If every kind of student body "diversity" were good, and if more were always better than less, a rough kind of overall judgment might be feasible. But in those respects in which similarity is preferable, diversity of course is not. For example, the acquisition of knowledge and understanding is eased when students share the same language, the same rules of logic and scientific validation, and similarly high levels of ability and motivation for scholarly work. Equally important are similarly large portions of humility and empathy that help students to learn from contemporaries with different views and backgrounds, and from writers of distant times and places. Other welcome student similarities are in the character traits of not stealing, cheating, lying, raping, or responding violently to disagreement. In these and many other respects, universities wisely seek less student body "diversity," and more similarity. (Should an unspecified "similarity" therefore be recognized as a "compelling state interest"? This would be ridiculous, but no more so than the outcome of Grutter.)

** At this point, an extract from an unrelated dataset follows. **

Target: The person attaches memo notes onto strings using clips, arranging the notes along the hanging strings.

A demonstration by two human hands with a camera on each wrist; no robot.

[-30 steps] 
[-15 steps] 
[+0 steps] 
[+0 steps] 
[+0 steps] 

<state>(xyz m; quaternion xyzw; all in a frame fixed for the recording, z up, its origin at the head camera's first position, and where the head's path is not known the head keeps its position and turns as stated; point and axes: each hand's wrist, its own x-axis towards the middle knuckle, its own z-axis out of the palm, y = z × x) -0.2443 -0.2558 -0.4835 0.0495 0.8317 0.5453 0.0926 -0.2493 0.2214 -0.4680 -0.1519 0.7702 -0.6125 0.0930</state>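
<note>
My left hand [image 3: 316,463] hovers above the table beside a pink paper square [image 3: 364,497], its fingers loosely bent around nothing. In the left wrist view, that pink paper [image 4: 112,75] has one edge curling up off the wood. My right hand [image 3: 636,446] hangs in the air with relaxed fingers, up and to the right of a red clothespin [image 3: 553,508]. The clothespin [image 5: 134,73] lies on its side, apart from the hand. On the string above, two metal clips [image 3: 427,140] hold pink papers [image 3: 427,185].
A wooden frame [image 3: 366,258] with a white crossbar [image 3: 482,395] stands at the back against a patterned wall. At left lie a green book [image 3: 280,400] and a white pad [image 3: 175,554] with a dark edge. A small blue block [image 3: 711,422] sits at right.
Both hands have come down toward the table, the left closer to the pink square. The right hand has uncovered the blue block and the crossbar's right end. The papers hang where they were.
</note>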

Student body "diversity," a myriad of facets and relations, with a mixture of good and bad effects, is clearly indeterminate. Since the mind cannot lay hold of it, no rational judgment can be made as to whether it is a compelling interest, or whether any given means is narrowly tailored to serve it. Such judgments would become possible if, but only if, both the type and extent of "diversity" were specified. Without such specification-stating the kinds and amounts of "diversity" at issue-the Court could not know what it was judging. Without such knowledge, the judgments had no rational basis. They were thus absurd-blatantly irrational.

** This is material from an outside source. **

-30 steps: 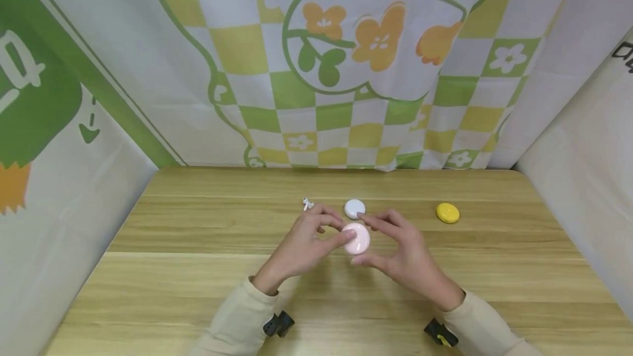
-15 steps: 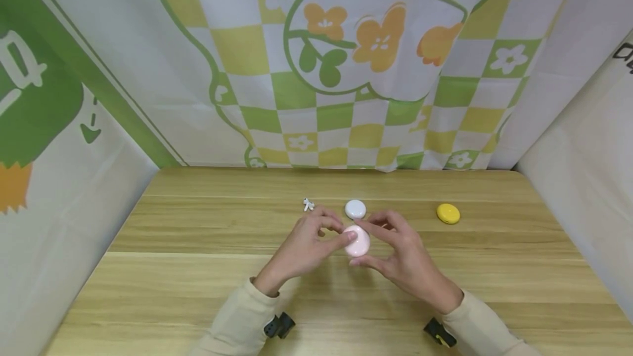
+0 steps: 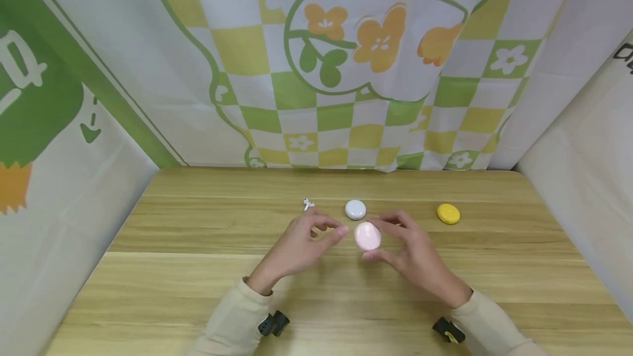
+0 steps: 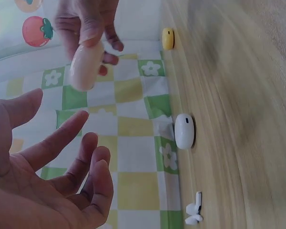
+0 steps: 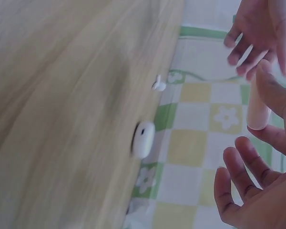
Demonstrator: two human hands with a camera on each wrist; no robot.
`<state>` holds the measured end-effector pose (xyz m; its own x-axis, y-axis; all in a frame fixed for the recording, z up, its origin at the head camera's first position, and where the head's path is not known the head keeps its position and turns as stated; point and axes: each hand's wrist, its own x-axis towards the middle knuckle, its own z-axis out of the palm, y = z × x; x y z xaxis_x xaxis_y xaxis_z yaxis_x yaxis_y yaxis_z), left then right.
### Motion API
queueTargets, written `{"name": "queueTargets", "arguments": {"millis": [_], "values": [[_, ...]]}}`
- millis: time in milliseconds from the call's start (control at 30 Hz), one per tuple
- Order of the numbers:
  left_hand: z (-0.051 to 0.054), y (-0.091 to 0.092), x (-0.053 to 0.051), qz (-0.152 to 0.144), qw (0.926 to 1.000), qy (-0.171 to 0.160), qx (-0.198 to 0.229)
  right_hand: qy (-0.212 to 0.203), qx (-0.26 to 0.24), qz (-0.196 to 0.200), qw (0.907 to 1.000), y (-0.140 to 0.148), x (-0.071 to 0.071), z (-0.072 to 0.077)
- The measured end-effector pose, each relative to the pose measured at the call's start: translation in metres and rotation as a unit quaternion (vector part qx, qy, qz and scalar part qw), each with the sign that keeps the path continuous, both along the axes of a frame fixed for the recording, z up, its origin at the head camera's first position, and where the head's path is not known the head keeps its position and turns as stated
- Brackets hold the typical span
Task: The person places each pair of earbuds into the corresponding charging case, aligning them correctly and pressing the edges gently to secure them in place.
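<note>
My right hand point(image 3: 420, 257) pinches a round, glossy pink earbud case point(image 3: 368, 236) between thumb and index finger, above the table. In the left wrist view the pink case point(image 4: 86, 67) hangs edge-on from that hand. To its left, my left hand point(image 3: 304, 243) is apart from the case, its fingers spread and loosely bent around nothing. A round white earbud case point(image 3: 355, 209) with a small dark slot sits on the table just beyond the pink one. White earbuds point(image 3: 308, 204) lie behind the left hand, crossed over each other.
A round yellow case point(image 3: 448, 213) lies on the wooden table point(image 3: 198, 290) at the right. Behind the table's far edge hangs a checked, flowered cloth point(image 3: 341, 120). Pale cloth walls stand at both sides. Dark camera mounts point(image 3: 273, 323) sit at both wrists.
The left thumb and fingers have let go of the pink case and drawn slightly left. The right hand has moved a little right with the case.
</note>
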<state>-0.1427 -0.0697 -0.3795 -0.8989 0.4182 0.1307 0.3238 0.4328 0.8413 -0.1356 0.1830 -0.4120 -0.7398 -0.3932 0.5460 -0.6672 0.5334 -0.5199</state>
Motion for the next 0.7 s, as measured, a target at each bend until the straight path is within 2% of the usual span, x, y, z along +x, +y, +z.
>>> {"name": "queueTargets", "arguments": {"millis": [200,333,500,700], "values": [[0.000,-0.008,-0.001,0.012,0.9999,-0.002,-0.005,-0.057,0.011,-0.034,0.9977,0.019,-0.017,-0.013],[0.000,-0.012,-0.002,0.017,0.9998,0.000,-0.004,-0.097,0.028,-0.062,0.9929,0.033,-0.031,-0.021],[-0.001,-0.016,-0.003,0.021,0.9998,-0.001,-0.002,-0.126,0.056,-0.082,0.9871,0.048,-0.049,-0.030],[0.000,-0.018,-0.004,0.030,0.9995,0.001,0.006,-0.151,0.094,-0.101,0.9789,0.058,-0.066,-0.033]]}}
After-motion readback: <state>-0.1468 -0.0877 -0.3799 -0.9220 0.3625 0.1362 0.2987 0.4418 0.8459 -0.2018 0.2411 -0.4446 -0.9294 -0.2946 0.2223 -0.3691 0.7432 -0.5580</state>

Or so they seem, in the light of my analysis. But is it conclusive? Are there valid counter-arguments, tending to refute the charge of fundamental judicial error? What might defenders of the Court's judgment say in its behalf?
Some might argue that specifying the kind and amount of student body "diversity" under consideration was unnecessary, since we all know what the Court had in mind. And that was: enlarging the proportion of African, Hispanic and Native Americans in the student bodies of selective colleges and universities.
This certainly is a major example of what the Court meant by "diversity." But an example does not define a concept, unless the concept has been limited to comprise only that example. The Court's rationale was not thus limited, and gave other examples of the kinds of "diversity" to be sought. These included "diversity" in "ideas," "points of view," "cultures," "backgrounds," "experiences," "qualities," and "achievements." Nor did the Court limit the concept to these examples. It spoke as if no kind of student body "diversity," and certainly no "valuable" kind, were excluded from its concept.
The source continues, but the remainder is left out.